Exercise: The required output is every line from the beginning of the entries below through the line that includes "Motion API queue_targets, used", copied exactly.

___ Information given

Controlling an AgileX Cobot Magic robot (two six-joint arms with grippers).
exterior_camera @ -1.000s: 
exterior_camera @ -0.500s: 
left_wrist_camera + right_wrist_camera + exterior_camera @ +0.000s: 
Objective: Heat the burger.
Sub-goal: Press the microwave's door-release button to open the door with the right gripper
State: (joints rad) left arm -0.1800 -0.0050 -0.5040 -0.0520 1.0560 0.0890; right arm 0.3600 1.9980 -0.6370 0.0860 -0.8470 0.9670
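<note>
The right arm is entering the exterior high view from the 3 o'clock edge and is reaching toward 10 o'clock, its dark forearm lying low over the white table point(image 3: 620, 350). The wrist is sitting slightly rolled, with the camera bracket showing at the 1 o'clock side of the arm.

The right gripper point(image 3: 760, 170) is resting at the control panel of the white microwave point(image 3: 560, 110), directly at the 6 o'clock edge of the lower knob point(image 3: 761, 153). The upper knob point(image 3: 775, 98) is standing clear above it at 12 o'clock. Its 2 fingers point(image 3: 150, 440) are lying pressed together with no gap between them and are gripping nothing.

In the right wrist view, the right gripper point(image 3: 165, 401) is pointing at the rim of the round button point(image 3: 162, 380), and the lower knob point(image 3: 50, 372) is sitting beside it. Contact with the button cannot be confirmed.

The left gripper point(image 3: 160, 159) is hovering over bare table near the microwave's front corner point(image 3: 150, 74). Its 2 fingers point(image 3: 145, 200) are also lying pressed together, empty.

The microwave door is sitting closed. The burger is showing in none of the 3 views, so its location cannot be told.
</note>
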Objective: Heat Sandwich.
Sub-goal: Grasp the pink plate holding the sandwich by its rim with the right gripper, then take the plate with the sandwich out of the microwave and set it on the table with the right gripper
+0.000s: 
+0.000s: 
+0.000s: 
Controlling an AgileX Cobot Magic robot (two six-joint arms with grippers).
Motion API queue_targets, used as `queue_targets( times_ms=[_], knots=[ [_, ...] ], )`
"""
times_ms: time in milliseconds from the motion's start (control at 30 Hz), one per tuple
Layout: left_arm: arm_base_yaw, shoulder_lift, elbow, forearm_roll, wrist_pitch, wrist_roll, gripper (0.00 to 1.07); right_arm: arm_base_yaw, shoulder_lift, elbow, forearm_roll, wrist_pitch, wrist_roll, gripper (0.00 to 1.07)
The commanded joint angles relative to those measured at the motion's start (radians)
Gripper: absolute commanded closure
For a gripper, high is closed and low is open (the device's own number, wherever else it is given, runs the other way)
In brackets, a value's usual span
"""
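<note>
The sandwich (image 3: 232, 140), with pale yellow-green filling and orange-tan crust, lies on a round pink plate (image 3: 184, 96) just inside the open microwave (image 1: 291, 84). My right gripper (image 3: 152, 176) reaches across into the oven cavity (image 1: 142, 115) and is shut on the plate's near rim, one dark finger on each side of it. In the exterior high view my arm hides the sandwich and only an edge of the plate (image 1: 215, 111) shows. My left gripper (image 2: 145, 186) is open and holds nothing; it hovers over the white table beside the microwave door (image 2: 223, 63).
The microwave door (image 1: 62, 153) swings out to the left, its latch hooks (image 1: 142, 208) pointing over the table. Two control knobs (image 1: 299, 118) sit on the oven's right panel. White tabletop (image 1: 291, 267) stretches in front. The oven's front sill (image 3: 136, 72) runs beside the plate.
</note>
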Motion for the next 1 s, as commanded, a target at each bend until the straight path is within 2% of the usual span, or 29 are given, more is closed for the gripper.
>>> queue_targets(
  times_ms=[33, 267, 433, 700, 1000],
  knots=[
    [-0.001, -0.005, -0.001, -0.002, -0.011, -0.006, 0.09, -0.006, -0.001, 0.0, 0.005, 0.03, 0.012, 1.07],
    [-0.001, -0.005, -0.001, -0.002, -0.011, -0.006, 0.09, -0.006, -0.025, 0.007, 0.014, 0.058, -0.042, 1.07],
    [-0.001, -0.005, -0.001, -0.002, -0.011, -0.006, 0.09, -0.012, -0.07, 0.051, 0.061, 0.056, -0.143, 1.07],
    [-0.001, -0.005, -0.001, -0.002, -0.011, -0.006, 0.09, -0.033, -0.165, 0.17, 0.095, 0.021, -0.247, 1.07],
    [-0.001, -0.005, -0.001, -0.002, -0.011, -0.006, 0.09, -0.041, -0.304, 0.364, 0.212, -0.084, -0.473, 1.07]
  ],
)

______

Task output:
Controlling an AgileX Cobot Magic robot (two six-joint arms with grippers).
exterior_camera @ -1.000s: 
exterior_camera @ -0.500s: 
left_wrist_camera + right_wrist_camera + exterior_camera @ +0.000s: 
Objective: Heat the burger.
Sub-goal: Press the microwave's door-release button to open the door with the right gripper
State: (joints rad) left arm -0.1800 -0.0050 -0.5040 -0.0520 1.0560 0.0890; right arm 0.3600 1.9980 -0.6370 0.0860 -0.8470 0.9670
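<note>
The right arm is entering the exterior high view from the 3 o'clock edge and is reaching toward 10 o'clock, its dark forearm lying low over the white table point(image 3: 620, 350). The wrist is sitting slightly rolled, with the camera bracket showing at the 1 o'clock side of the arm.

The right gripper point(image 3: 760, 170) is resting at the control panel of the white microwave point(image 3: 560, 110), directly at the 6 o'clock edge of the lower knob point(image 3: 761, 153). The upper knob point(image 3: 775, 98) is standing clear above it at 12 o'clock. Its 2 fingers point(image 3: 150, 440) are lying pressed together with no gap between them and are gripping nothing.

In the right wrist view, the right gripper point(image 3: 165, 401) is pointing at the rim of the round button point(image 3: 162, 380), and the lower knob point(image 3: 50, 372) is sitting beside it. Contact with the button cannot be confirmed.

The left gripper point(image 3: 160, 159) is hovering over bare table near the microwave's front corner point(image 3: 150, 74). Its 2 fingers point(image 3: 145, 200) are also lying pressed together, empty.

The microwave door is sitting closed. The burger is showing in none of the 3 views, so its location cannot be told.
</note>
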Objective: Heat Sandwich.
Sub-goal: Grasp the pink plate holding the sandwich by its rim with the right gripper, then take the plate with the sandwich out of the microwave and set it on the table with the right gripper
+0.000s: 
+0.000s: 
+0.000s: 
Controlling an AgileX Cobot Magic robot (two six-joint arms with grippers).
Motion API queue_targets, used as `queue_targets( times_ms=[_], knots=[ [_, ...] ], )`

With that, the exercise is done.